Alternative medicine refers to other methods used instead of conventional ones in the prevention, diagnosis, or treatment of cancer. Alternative therapies have either not been thoroughly tested in clinical trials, or they have been tested and found not to be effective against cancer.

Some examples of alternative methods include special diets, certain supplements and herbs, high doses of vitamins, homeopathy, and others.
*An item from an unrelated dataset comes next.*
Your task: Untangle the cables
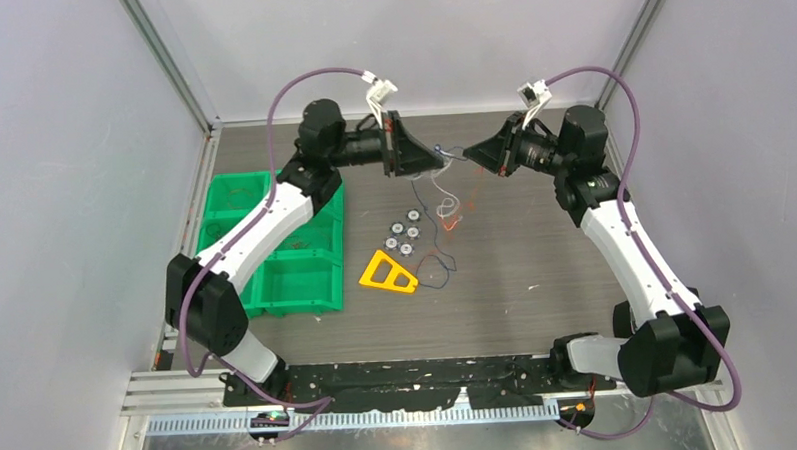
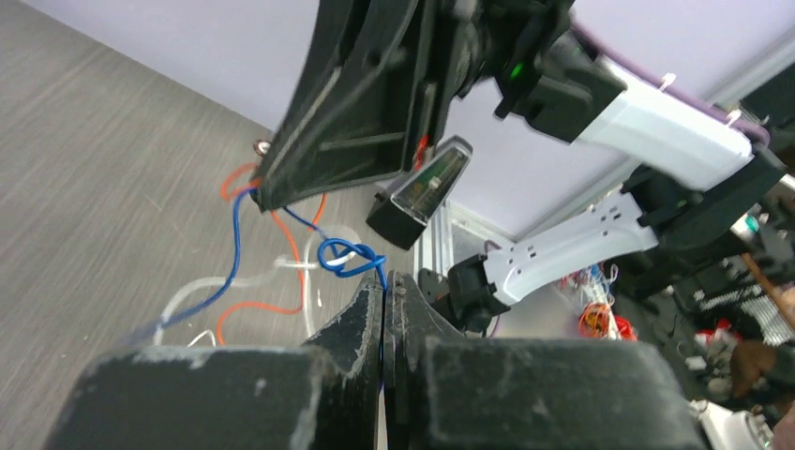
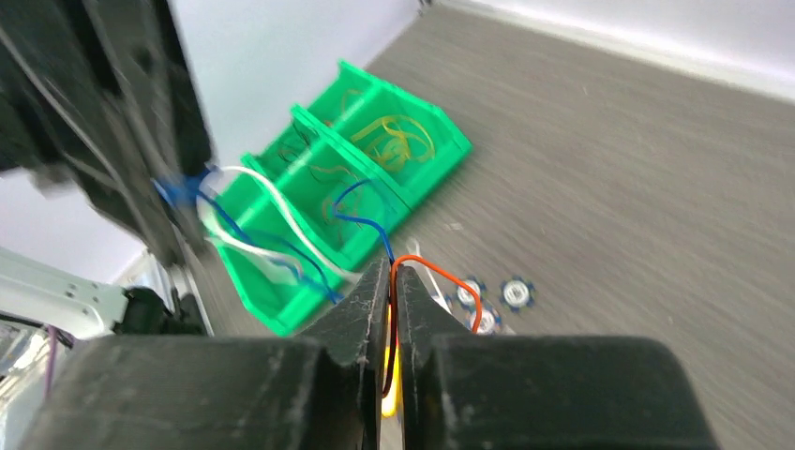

People with cancer may consider using alternative methods for various reasons:

  • They want to do everything they can to fight cancer.
  • They are looking for a therapeutic approach with fewer side effects.
  • They embrace alternative theories of health and disease, and therefore alternative therapies.
  • They receive information online or from other sources that seems useful.


Some alternative methods can be appealing because they engage the body and mind or involve medicines with natural ingredients. Some even promise well-being using methods that sound simple, natural, and without side effects, which is rarely the case for conventional cancer treatments.

While alternative methods rarely cause severe side effects, research has shown that individuals who use alternative methods instead of conventional cancer therapy have a higher mortality rate. By definition, alternative methods have not been sufficiently studied to prove their effectiveness in treating cancer, or they have been studied and proven ineffective.

In any case, the therapeutic approach you will follow is always based on more than one parameter. However, before deciding to proceed with any alternative form of therapy, make sure you have sufficient information about the potential benefits and risks, and you should always inform your doctor.